=== TO DO ===
In the data below, locate the line containing "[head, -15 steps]" and the line containing "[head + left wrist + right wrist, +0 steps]", then retype both and everything between them exactly. Pictures are not part of the copy.

============

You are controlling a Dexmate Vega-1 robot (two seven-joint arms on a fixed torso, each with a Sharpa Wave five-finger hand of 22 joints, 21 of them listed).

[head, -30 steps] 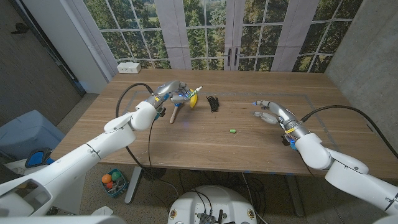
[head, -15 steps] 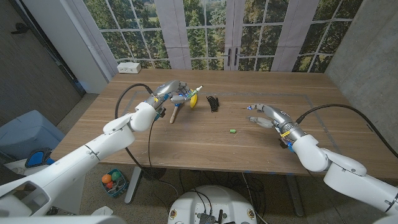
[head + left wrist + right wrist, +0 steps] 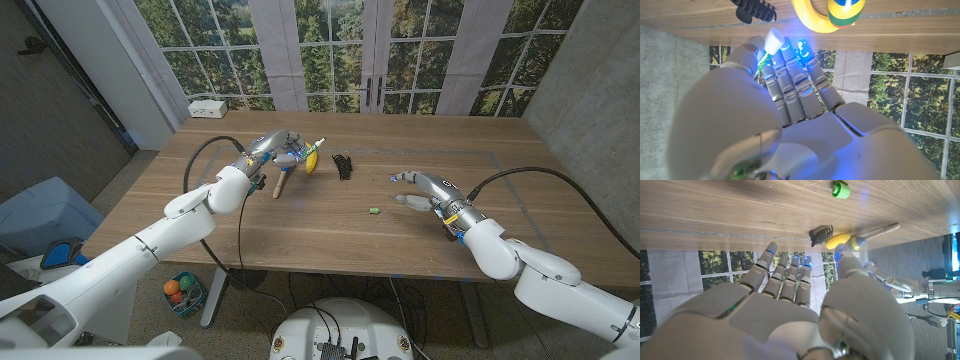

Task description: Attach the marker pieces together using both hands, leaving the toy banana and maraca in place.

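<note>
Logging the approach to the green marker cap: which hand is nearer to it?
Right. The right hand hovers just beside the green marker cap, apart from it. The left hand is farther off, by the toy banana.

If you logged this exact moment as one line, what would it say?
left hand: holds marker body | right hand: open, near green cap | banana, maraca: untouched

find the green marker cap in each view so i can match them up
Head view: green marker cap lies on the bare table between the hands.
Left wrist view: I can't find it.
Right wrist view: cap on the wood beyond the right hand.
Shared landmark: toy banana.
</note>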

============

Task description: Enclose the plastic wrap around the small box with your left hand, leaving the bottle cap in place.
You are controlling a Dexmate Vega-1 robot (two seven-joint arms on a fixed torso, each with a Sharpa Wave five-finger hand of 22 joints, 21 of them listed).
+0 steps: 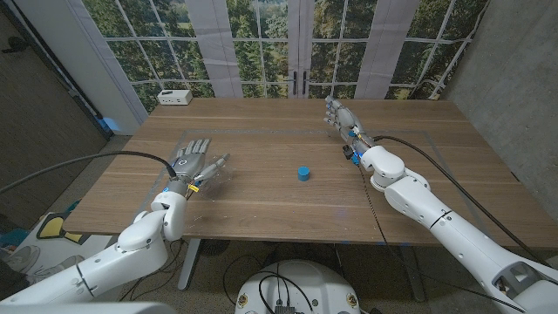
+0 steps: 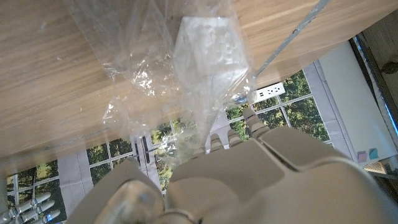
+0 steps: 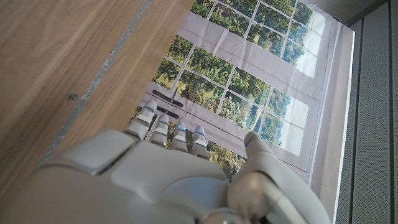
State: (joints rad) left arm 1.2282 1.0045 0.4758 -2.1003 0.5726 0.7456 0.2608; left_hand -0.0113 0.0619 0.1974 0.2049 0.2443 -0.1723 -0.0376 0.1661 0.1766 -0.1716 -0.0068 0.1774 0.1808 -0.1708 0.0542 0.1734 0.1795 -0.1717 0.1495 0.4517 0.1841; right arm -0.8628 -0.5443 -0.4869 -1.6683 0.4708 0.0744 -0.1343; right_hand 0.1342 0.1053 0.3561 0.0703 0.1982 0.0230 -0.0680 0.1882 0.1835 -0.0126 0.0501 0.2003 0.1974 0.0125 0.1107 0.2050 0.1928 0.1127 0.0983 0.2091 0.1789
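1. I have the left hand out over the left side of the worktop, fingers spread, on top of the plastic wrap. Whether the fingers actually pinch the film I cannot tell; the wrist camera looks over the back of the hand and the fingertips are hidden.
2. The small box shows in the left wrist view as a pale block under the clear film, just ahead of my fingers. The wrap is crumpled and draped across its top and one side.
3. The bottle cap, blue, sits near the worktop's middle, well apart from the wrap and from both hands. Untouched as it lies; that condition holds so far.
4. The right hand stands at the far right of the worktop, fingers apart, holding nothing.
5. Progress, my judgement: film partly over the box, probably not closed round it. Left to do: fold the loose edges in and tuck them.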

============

=== YOUR SOLUTION ===
[head, -15 steps] 
[head + left wrist + right wrist, +0 steps] 

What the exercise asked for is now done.